--- Record excerpts Enclosed Below ---
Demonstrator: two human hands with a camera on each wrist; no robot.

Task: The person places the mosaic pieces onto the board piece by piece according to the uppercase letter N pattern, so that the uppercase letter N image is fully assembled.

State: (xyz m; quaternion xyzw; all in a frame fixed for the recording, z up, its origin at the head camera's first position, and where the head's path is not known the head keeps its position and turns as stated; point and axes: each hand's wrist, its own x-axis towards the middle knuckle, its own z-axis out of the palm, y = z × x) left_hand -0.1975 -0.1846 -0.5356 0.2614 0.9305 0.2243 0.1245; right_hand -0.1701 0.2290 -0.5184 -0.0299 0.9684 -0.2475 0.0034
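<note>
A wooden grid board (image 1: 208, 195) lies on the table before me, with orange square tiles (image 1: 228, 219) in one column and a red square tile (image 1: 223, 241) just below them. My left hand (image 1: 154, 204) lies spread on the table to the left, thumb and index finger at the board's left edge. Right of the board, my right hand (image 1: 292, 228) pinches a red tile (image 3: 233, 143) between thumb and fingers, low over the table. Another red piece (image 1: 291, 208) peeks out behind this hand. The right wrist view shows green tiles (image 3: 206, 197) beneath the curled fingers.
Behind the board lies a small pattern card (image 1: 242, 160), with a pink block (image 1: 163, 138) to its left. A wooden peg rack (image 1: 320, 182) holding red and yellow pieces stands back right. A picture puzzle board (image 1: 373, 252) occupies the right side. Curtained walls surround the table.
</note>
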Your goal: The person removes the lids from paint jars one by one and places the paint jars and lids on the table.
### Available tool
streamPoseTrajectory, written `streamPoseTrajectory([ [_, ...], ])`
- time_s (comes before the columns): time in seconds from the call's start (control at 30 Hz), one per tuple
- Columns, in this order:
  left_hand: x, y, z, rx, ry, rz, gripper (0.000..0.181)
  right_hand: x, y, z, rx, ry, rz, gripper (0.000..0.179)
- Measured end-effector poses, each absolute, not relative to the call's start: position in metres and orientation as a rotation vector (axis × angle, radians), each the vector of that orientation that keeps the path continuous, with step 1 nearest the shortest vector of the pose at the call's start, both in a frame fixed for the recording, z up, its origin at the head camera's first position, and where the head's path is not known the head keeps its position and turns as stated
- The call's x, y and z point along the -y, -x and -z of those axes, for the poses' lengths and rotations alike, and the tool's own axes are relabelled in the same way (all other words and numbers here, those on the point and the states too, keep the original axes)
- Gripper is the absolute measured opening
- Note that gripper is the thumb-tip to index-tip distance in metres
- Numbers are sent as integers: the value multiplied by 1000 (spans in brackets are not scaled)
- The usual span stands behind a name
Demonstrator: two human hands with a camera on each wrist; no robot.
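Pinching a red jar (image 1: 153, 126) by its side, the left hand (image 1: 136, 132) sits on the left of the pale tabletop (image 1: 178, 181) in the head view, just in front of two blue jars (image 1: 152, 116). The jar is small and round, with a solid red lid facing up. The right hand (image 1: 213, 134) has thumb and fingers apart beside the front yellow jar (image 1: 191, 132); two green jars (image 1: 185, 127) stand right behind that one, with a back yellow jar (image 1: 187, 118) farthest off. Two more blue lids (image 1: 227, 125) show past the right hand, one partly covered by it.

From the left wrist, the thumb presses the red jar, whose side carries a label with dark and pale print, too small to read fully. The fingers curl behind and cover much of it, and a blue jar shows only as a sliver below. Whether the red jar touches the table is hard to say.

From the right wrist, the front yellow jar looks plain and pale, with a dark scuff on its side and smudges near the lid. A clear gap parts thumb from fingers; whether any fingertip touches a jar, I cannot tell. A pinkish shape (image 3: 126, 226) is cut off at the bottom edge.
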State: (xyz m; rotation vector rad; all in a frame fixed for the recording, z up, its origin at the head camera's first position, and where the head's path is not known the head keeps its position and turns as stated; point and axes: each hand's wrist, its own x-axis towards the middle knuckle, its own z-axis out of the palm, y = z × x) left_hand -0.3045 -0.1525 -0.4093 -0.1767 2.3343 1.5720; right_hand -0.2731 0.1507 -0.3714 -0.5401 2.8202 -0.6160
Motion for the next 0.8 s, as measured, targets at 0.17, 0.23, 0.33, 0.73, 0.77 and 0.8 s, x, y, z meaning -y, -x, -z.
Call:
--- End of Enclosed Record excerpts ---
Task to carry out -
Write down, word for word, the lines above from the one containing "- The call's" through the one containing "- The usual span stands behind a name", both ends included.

Response below -
- The call's x, y and z point along the -y, -x and -z of those axes, for the poses' lengths and rotations alike, and the tool's own axes are relabelled in the same way (all other words and numbers here, those on the point and the states too, keep the original axes)
- Gripper is the absolute measured opening
- Note that gripper is the thumb-tip to index-tip distance in metres
- Numbers are sent as integers: the value multiplied by 1000 (spans in brackets are not scaled)
- The usual span stands behind a name

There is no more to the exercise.